Podhoretz and Buckley now inhabit opposite poles of post-September 11 American conservatism, and they stare at wholly different Iraqs. Podhoretz is the Brooklyn-born, street-fighting kid who traveled through a long phase of left- liberalism to a pugilistic belief in America's power to redeem the world, one bomb at a time. Today, he is a bristling gray ball of aggression, here to declare that the Iraq war has been "an amazing success." He waves his fist and declaims, "There were WMD, and they were shipped to Syria. ... This picture of a country in total chaos with no security is false. It has been a triumph. It couldn't have gone better." He wants more wars, and fast. He is "certain" Bush will bomb Iran, and "thank God" for that.

Buckley is an urbane old reactionary, drunk on doubts. He founded National Review in 1955--when conservatism was viewed in polite society as a mental affliction--and he has always been skeptical of appeals to "the people," preferring the eternal top-down certainties of Catholicism. He united with Podhoretz in mutual hatred of Godless Communism, but, slouching into his eighties, he possesses a worldview that is ill-suited for the fight to bring democracy to the Muslim world. He was a ghostly presence on the cruise at first, appearing only briefly to shake a few hands. But now he has emerged, and he is fighting.

"Aren't you embarrassed by the absence of these weapons?" Buckley snaps at Podhoretz. He has just explained that he supported the war reluctantly, because Dick Cheney convinced him Saddam Hussein had WMD primed to be fired. "No," Podhoretz replies. "As I say, they were shipped to Syria. During Gulf war one, the entire Iraqi air force was hidden in the deserts in Iran." He says he is "heartbroken" by this "rise of defeatism on the right." He adds, apropos of nothing, "There was nobody better than Don Rumsfeld. This defeatist talk only contributes to the impression we are losing, when I think we're winning."

The audience cheers Podhoretz. The nuanced doubts of Bill Buckley leave them confused ...

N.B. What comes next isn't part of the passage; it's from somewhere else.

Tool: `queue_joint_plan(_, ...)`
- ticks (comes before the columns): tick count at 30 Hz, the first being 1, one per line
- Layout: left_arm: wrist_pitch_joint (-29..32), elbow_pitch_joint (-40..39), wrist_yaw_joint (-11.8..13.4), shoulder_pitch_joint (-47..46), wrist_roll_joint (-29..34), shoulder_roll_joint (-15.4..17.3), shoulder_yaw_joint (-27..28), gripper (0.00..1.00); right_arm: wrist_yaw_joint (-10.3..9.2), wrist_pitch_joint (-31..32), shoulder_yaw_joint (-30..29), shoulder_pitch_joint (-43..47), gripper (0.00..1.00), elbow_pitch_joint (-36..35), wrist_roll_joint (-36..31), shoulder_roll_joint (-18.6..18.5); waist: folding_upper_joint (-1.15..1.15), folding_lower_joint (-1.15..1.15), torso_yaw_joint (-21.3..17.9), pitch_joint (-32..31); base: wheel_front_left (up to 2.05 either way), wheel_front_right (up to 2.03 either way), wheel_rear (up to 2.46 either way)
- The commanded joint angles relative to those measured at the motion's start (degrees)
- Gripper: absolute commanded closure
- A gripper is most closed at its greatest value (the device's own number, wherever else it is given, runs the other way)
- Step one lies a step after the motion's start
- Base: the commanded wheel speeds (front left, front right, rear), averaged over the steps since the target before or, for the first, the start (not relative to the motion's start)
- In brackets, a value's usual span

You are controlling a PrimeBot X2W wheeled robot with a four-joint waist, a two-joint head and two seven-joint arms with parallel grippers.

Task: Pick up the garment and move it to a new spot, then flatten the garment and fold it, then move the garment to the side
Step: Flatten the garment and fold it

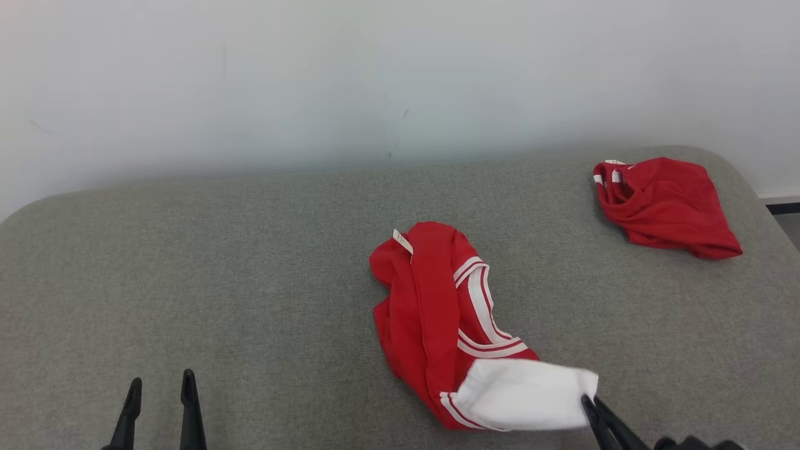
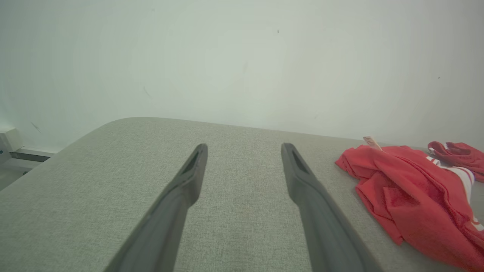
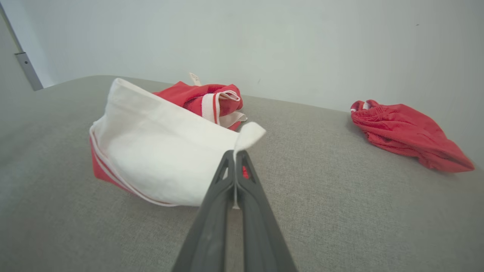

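1. The right gripper [image 1: 588, 400] comes in over the near edge of the grey fabric surface [image 1: 219, 281], toward its right end. Its fingers slant up and to the left, and the jaws are pressed together on the white corner of the garment [image 1: 437, 312].
2. The right wrist view confirms this. The right gripper [image 3: 235, 154] has its fingers meeting, with a thin fold of white cloth pinched between them. The white panel of the garment [image 3: 162, 151] bellies up off the surface just beyond.
3. The left gripper [image 1: 160, 379] stands at the near edge, left end, with fingers parted and holding nothing. In its own view the left gripper [image 2: 244, 148] is spread over bare fabric, with the garment [image 2: 408, 189] off to its right.
4. The garment lies crumpled right of the surface's middle, reaching toward the near edge. It is red with white-striped trim, and a small label [image 1: 402, 241] sits at its far end.
5. Both arms are cut off by the head view's bottom edge, so only the fingers can be assessed. The garment is too bunched to tell its type.
6. A second red garment [image 1: 665, 203] lies bunched at the far right corner, well apart. A pale wall [image 1: 375, 75] backs the far edge.
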Motion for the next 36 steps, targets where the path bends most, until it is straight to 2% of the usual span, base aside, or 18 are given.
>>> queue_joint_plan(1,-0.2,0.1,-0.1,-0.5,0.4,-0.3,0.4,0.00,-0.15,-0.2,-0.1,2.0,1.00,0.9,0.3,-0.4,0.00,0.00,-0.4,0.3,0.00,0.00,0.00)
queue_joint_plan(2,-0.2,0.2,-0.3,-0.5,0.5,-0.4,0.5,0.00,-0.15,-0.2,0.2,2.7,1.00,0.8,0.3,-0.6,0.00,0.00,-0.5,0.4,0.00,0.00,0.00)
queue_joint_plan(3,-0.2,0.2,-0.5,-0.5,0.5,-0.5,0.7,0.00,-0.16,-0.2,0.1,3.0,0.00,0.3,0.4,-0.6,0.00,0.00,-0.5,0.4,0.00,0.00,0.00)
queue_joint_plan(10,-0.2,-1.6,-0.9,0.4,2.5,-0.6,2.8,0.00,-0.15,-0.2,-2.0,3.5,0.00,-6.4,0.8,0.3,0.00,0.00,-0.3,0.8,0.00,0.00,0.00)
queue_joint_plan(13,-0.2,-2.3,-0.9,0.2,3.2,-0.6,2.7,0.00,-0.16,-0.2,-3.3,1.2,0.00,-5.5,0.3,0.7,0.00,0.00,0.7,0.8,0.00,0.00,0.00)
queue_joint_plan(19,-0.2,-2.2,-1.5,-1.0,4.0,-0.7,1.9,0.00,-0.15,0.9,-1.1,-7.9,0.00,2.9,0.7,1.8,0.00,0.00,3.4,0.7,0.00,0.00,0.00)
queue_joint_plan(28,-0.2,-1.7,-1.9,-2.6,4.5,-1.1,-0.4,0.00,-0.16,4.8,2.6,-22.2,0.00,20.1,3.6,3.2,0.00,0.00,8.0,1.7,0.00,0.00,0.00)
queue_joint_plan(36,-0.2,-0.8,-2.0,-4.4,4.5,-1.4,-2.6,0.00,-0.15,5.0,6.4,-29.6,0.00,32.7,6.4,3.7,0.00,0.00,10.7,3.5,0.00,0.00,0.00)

There's a much longer piece here waiting to be written, I think, which would use the divide that's opened between the grand old man of conservatism and the grand old man of neoconservatism to illuminate the Iraq War's impact on the American Right. To his credit Hari recognizes the story he's stumbled on and tries to go after it, interviewing both Buckley and Podhoretz about their differences. But the frame of his piece remains the cruise - the wingnuts at his tables, the chance encounters with Kenneth Starr, etc. - so the Buckley-Pod joint profile never finds the air it needs to breathe.